7.2. Video Codec Performance

This section lists the performance data of the BM1684 chip for video encoding, decoding, and transcoding. In addition, we attach the test commands for each performance test. You can verify the performance according to the test commands in the table.

注解

The test file can be obtained from the following link: http://disk-sophgo-vip.quickconnect.cn/sharing/J16mZJNRl

7.2.1. Decode capability performance test

Command line

#!/bin/bash
video=jellyfish-3-mbps-hd-h264.mkv
tpu_id=1
thread_num=8
sleep_time=30
decode_type=h264_bm

rm -rf *.log
rm -rf fpssum.txt  fps.txt  framesum.txt  frame.txt  speed.txt  timeavg.txt  timesum.txt  time.txt

for ((j=0; j<$thread_num; j++))
do
{
    nohup ffmpeg -benchmark -output_format 101 -zero_copy 1 -sophon_idx ${tpu_id} -c:v ${decode_type} -i $video -f null /dev/null >> ${video}_thread_${j}_tpu_${tpu_id}.log 2>&1 &
} &
done


echo "Start Wait End..."

sleep ${sleep_time}

echo "Start Calc fps..."


for ((j=0; j<$thread_num; j++))
do
    cat ${video}_thread_${j}_tpu_${tpu_id}.log | tail -n 7|head -n 1| awk -F '=' '{print $3}'|tr -d 'a-z'|tr -d ' ' >> fps.txt    #fps
    cat ${video}_thread_${j}_tpu_${tpu_id}.log | tail -n 7|head -n 1| awk -F '=' '{print $2}'|tr -d 'a-z'|tr -d ' ' >> frame.txt    #frames
    cat ${video}_thread_${j}_tpu_${tpu_id}.log | tail -n 5|head -n 1| awk -F '=' '{print $4}'|tr -d 'a-z'|tr -d ' ' >> time.txt    #frames
    cat fps.txt | awk '{sum+=$1} END {print sum}' > fpssum.txt
    cat frame.txt | awk '{sum+=$1} END {print sum}' > framesum.txt
    cat time.txt | awk '{sum+=$1} END {print sum}' > timesum.txt
done


echo "tpuid: $tpu_id"
echo "total_frames: $(<framesum.txt)"
task_num=$(cat frame.txt | grep "." -c)
cat timesum.txt | awk '{print $1/'$task_num'}' > timeavg.txt
echo "avg_time: $(<timeavg.txt)"
f_sum=$(<framesum.txt)
time_avg=$(<timeavg.txt)
awk 'BEGIN{printf "%.2f\n",'$f_sum'/'$time_avg'}' > speed.txt
speed=$(<speed.txt)
echo "speed: ${speed}"

Parameter

  • tpu_id: The number of the tested TPU, can be viewed through bm-smi.

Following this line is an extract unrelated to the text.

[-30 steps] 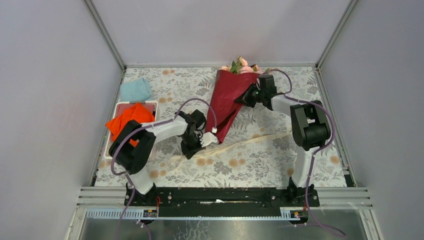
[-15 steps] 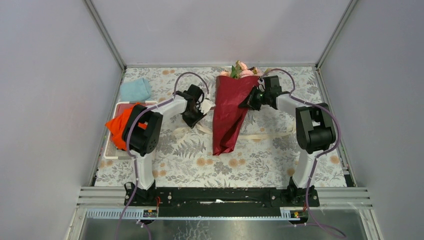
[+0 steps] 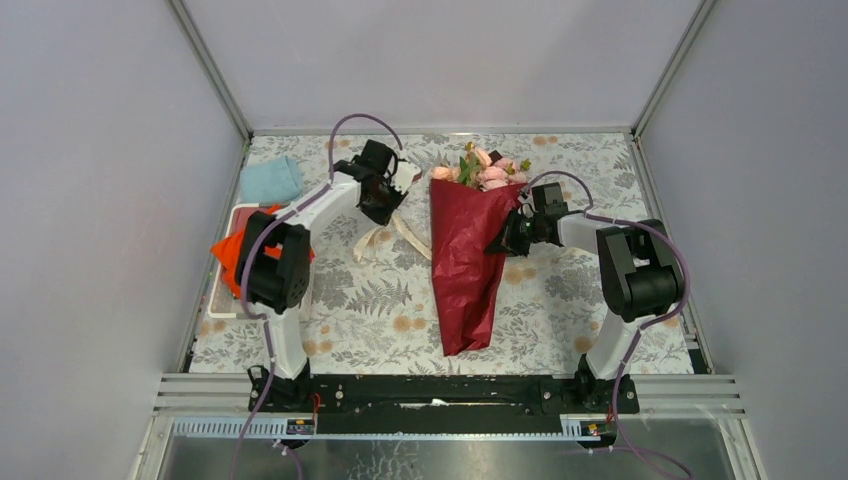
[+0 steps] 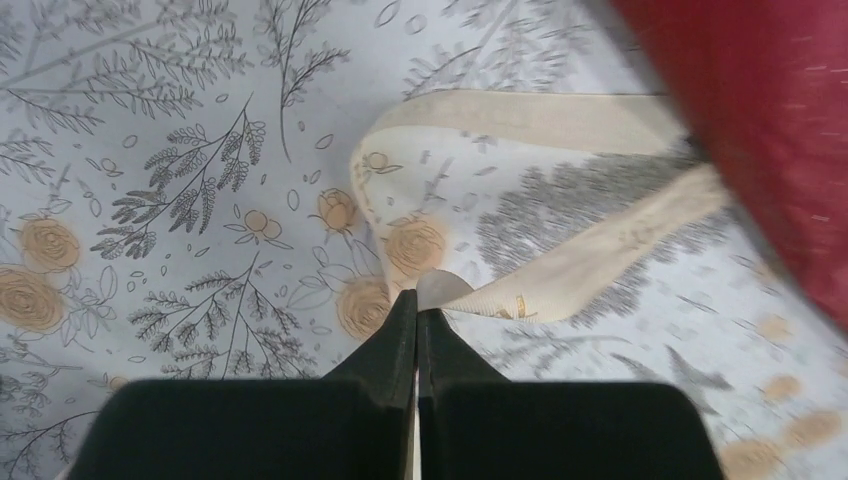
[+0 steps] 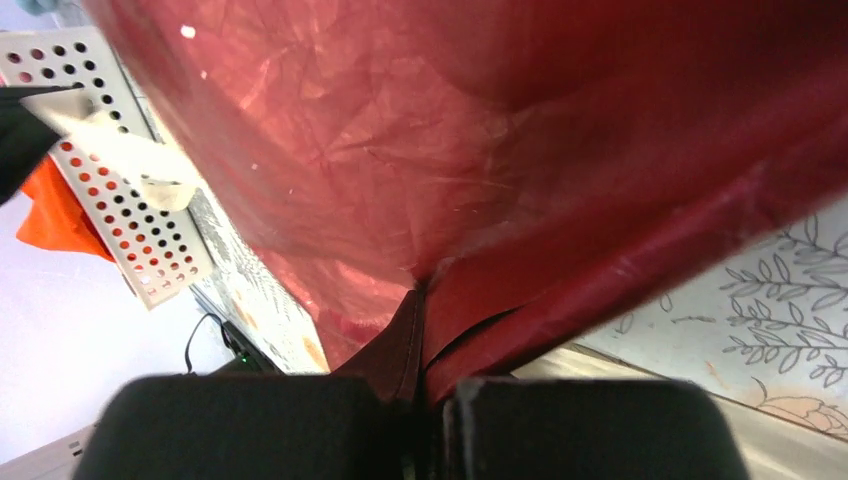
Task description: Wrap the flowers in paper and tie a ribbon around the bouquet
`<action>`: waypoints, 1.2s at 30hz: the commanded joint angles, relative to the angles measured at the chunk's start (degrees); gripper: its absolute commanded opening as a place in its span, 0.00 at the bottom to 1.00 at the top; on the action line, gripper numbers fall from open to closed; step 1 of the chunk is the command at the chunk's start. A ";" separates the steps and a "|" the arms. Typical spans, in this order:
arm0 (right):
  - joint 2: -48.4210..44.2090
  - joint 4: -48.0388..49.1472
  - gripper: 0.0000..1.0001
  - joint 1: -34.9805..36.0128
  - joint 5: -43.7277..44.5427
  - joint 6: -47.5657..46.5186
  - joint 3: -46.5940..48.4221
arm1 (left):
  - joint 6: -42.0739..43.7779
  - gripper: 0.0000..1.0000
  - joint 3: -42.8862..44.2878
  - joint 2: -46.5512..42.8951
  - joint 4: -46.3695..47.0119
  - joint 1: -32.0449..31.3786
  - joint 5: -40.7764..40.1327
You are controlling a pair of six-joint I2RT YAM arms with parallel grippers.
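The tray (image 3: 222,300) sits well to the left of the left claw (image 3: 380,208), on its near side, and holds an orange cloth (image 3: 240,250) that spills over the tray's left rim. A blue cloth (image 3: 272,180) lies on the tablecloth (image 3: 380,310) left of that claw, outside the tray. The paper (image 3: 460,230) forms a cone with the flowers (image 3: 485,172) showing at its wide end. This bouquet (image 3: 470,300) lies between the two claws, blooms to the far side.

The left claw is clenched on the ribbon (image 4: 560,270), pinching one end at its tips. From there two strands run off to the right across the tablecloth and go out of sight at the paper's edge. The right claw (image 5: 418,300) is clenched on a fold of the paper at the cone's right edge, a little below the blooms.

The cone's tip lies well nearer than both claws, close to the table's near edge. The blooms lie near the far edge, just right of the left claw. Bare tablecloth lies on the near side of the left claw, between the left arm and the cone. A narrower strip lies on the near side of the right claw, between the cone and the right arm's base
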 commanded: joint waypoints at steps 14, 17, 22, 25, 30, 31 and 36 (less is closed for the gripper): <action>1.66 3.81 0.00 0.62 0.77 -3.11 -1.13 | 23.17 0.61 -3.90 -19.02 -26.69 -16.37 22.23; 1.75 4.00 0.00 0.64 0.80 -3.09 -1.21 | 17.79 0.68 -7.71 -20.01 -19.11 -9.84 17.48; 2.18 3.72 0.00 0.58 0.74 -3.23 -0.88 | -0.65 0.73 -1.25 -7.57 -4.13 1.35 0.35; 2.08 3.71 0.00 0.56 0.77 -3.39 -0.61 | -2.88 0.79 2.70 0.73 -2.48 3.80 1.06; 1.87 3.05 0.00 0.58 1.15 -4.18 -0.34 | -2.19 0.80 3.34 6.76 -0.58 3.78 3.83; 1.98 3.05 0.00 0.60 1.03 -4.22 -0.33 | -2.46 0.78 2.83 7.24 0.76 3.79 2.06; 2.09 3.29 0.00 0.56 0.79 -4.14 -0.42 | -1.86 0.29 2.10 8.53 0.87 3.82 0.22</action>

  • thread_num: The number of encoding threads, typically set to 16.

  • sleep_time: Sleep waiting time, the length of time required to wait for encoding completion, based on TPU performance and video format settings. 7200 frames of video in the test file as an example, it is generally set to 150s with 1684.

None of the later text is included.